I am very confused, is a capon not a chicken? damn bourbon
They are, but they’re very small and young, and you usually serve them whole, one to a guest. I stopped this practice once I learned about the Fate of the Capons, but I had it down pat. Chicken, I don’t know. I have a Viking gas stove that could heat the entire building if it had to, so maybe that’s the problem. That’s why in my FYCE posts I’m always cautious about baking times: not everyone has a small nuclear generator like I do.
I don’t know. In my confinement I’m going to mess around with roasting a chicken, although in my rapidly gentrifying neighborhood I’m not sure that any of the local groceries sell them any more.
Yay! We missed you!
Sometimes cafeteria cooking is fucking delicious. While I haven’t travelled to the Connecticut corporate office in 11 months, the cafeteria there is managed by amazing people who made fucking delicious food.
Like I never went out to lunch because the caliber of the cafeteria food (plus the cost) was superior to leaving the building.
In my corporate days back in the 1940s or whenever it was we were relocated for two years to a different part of Manhattan for two years, while the new HQ was being built. The cafeteria was amazing and very heavily subsidized. We were only leasing a few floors so it was really meant for the sleek power brokers who had longer-term leases but we had access to it.

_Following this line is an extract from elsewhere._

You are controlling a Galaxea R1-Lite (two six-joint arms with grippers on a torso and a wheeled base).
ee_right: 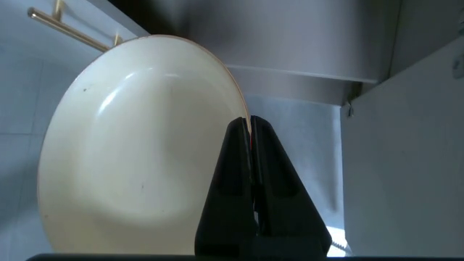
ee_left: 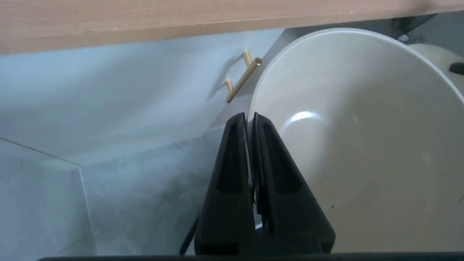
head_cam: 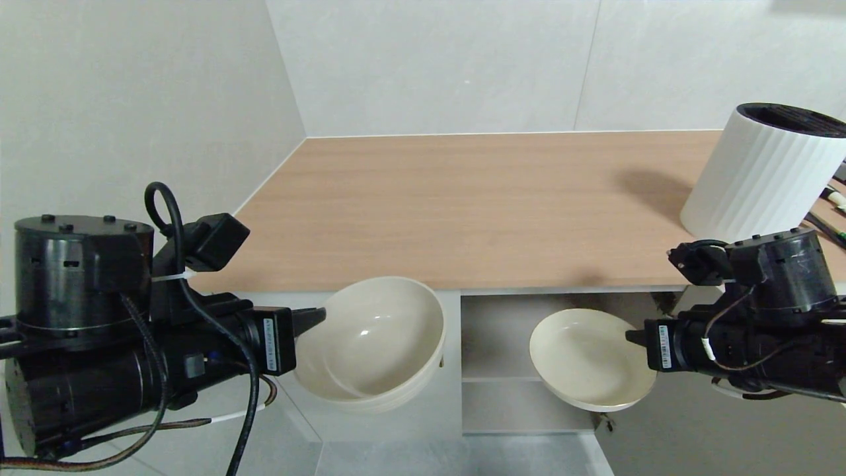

It stayed open late so you could put in dinner orders and take it back to your desk or take home, that’s how delicious and cheap the food was.
When the new HQ opened it, too, had a cafeteria but it was beyond ridiculously bad. It was like a Bulgarian workers’ factory canteen circa 1964 but incredibly overpriced to boot, so people tended to avoid it. I certainly did. I have since heard that the dining areas (there were at least two) were converted into more cubicle farms because the company needed the space and the employees didn’t really need the cafeteria. A great missed opportunity because the HQ is in one of Manhattan’s food deserts (there are a few) in a dull, notoriously failed blocks-long strip. It took us all about a week to realize how grim the situation was, so we’d bring lunch in from home. On nice days we’d bring our lunches into Central Park, a five-minute walk away, and eat there. I, being who I am, organized the occasional lunchtime pot luck, so we’d go to Central Park and spread out and share our food, like the Lenape who used to live here quite quietly and peacefully 500 and more years ago.
Also I feel like DS friends share a brainwave, because the highlight of my evening was buying a rotisserie chicken from ye olde Costco.